BayesEoR validation workflow (ValSKA)
This document describes the BayesEoR validation workflow implemented in
ValSKA-HERA-beam-FWHM, with an emphasis on reproducibility, resumability, and
high-performance computing (HPC) best practices.
It is intended to complement the project README by providing additional context, rationale, and operational detail.
Design goals
Naming conventions used in this page:
run_id: user-chosen identifier for one prepared run or sweep campaignsweep_id: commonly used synonym for a sweep-levelrun_idrun_dir: a single prepared point directorysweep_dir: the_sweeps/<run_id>root containingsweep_manifest.json
The BayesEoR workflow in ValSKA is designed to satisfy the following principles:
Reproducibility Every run is fully specified by explicit configuration files and provenance metadata.

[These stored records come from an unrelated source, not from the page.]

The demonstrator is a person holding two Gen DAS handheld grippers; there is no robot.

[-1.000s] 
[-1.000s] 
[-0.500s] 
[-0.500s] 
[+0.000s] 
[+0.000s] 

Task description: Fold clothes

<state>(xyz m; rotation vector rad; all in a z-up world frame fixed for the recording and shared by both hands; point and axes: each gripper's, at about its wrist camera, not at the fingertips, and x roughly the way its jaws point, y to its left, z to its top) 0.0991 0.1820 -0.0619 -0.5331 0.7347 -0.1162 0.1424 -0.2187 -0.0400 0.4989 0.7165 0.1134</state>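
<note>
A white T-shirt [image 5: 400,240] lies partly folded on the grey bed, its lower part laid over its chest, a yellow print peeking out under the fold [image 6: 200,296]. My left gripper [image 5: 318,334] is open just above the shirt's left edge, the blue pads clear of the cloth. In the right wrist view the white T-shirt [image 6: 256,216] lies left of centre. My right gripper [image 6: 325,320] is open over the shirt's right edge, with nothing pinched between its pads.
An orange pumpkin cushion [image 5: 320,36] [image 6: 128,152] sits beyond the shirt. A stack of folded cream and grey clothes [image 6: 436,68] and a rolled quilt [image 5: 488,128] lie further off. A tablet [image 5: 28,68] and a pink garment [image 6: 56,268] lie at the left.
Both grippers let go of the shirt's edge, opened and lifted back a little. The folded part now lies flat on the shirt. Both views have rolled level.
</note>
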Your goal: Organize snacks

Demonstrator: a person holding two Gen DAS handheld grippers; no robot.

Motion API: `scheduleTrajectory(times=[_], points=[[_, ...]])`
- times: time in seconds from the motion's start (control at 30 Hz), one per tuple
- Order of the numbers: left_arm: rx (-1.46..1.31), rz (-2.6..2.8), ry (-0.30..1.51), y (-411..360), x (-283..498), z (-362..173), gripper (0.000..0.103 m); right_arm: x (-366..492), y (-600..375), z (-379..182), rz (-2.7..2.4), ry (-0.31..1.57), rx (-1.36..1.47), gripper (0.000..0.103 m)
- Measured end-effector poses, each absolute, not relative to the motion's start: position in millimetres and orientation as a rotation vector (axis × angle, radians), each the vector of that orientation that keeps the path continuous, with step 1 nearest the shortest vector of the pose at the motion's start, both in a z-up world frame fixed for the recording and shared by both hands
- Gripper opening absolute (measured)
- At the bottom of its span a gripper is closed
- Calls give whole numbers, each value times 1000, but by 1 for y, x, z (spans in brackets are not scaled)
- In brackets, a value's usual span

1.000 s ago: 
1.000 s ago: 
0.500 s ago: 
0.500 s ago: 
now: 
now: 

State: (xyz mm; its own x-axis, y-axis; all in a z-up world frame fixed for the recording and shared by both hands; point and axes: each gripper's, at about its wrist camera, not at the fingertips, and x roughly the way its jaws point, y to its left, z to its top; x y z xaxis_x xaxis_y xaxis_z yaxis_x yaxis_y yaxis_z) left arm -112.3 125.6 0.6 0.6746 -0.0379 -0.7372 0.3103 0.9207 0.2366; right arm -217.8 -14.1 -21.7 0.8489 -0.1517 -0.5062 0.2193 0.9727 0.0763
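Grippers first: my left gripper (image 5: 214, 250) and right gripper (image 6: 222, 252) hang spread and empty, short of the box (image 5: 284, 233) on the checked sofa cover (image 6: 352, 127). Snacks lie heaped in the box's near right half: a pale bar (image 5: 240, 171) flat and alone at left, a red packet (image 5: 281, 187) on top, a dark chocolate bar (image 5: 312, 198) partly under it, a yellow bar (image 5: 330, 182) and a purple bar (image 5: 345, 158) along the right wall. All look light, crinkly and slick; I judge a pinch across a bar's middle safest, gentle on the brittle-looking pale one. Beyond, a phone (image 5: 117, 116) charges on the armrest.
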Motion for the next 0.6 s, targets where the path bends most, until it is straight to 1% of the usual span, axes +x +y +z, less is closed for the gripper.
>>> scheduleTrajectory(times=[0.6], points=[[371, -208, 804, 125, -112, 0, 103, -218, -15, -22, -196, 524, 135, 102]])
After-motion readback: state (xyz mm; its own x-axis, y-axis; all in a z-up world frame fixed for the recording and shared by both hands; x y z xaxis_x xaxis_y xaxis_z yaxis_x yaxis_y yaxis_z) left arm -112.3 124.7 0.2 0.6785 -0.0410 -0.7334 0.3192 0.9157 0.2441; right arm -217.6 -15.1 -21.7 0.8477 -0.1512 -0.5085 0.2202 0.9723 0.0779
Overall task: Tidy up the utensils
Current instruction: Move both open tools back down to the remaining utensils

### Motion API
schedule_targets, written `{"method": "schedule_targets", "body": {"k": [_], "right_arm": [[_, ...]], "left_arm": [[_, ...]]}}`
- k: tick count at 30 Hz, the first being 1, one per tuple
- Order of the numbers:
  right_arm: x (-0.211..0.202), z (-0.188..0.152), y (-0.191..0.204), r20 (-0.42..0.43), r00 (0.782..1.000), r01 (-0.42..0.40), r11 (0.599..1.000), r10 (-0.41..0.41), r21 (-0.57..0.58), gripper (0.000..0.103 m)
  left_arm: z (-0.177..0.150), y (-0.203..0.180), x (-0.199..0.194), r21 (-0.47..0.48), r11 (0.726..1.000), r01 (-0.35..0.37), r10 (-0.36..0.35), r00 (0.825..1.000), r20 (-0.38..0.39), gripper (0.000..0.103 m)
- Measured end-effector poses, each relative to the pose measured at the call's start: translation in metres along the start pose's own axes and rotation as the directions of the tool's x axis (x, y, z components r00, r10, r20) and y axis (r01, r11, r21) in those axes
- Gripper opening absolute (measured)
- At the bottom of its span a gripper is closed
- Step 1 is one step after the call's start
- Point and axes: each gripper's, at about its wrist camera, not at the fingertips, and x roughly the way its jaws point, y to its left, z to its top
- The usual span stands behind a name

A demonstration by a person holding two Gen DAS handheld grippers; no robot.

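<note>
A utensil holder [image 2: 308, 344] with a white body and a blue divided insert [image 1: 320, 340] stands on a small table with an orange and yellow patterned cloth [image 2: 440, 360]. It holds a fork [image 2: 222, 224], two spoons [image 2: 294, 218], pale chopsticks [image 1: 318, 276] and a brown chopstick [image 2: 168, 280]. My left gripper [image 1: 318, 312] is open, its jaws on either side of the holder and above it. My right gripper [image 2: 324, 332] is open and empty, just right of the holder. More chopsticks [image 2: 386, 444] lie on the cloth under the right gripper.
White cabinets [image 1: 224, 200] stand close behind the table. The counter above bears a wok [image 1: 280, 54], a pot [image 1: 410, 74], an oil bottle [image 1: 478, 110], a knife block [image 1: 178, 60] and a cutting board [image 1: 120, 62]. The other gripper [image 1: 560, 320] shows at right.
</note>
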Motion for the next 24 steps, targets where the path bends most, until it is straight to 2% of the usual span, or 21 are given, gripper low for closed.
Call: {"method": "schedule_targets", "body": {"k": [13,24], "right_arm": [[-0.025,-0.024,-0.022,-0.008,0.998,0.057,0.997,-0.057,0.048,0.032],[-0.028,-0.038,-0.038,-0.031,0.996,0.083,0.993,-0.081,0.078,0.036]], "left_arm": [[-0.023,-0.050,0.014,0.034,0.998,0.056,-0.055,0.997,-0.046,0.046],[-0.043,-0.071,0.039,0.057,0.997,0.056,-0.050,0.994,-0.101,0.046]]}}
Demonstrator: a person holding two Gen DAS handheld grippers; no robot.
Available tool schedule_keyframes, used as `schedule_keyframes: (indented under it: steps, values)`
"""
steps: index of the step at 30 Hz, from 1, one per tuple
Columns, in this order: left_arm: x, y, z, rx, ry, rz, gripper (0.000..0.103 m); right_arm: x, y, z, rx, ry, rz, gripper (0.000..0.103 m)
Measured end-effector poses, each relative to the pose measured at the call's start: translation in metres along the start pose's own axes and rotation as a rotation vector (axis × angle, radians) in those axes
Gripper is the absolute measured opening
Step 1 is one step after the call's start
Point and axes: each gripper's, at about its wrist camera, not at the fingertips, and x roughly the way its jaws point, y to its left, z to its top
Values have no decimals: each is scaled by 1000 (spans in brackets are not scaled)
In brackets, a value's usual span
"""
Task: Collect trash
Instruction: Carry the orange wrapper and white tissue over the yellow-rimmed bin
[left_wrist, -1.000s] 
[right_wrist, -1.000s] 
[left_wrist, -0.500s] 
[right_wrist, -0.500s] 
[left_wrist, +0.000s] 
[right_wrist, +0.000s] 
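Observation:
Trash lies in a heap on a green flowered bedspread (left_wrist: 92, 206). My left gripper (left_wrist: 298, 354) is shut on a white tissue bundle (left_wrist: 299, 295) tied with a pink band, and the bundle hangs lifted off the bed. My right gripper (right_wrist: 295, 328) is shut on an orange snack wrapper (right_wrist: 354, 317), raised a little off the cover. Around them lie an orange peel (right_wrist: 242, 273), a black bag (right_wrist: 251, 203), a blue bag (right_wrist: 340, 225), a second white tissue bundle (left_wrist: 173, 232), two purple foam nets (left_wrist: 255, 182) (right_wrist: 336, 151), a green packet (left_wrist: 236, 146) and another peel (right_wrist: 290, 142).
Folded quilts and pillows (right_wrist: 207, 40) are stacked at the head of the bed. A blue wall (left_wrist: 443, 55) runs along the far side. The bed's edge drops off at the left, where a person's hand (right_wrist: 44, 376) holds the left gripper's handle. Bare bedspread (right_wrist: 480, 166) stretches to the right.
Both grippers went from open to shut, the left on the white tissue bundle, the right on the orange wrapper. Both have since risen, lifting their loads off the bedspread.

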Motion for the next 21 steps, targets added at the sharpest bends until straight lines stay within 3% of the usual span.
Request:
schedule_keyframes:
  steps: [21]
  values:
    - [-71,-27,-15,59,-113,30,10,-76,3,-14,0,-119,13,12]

Inspectability Users should be able to examine exactly what will be run before submitting jobs to a scheduler.
Resumability Long-running Bayesian inference (e.g. MultiNest) must be easy to resume after walltime or preemption.
HPC appropriateness The workflow should integrate cleanly with batch schedulers (SLURM), avoid hidden state, and respect site policies.
To achieve this, ValSKA enforces a strict separation between preparation and submission.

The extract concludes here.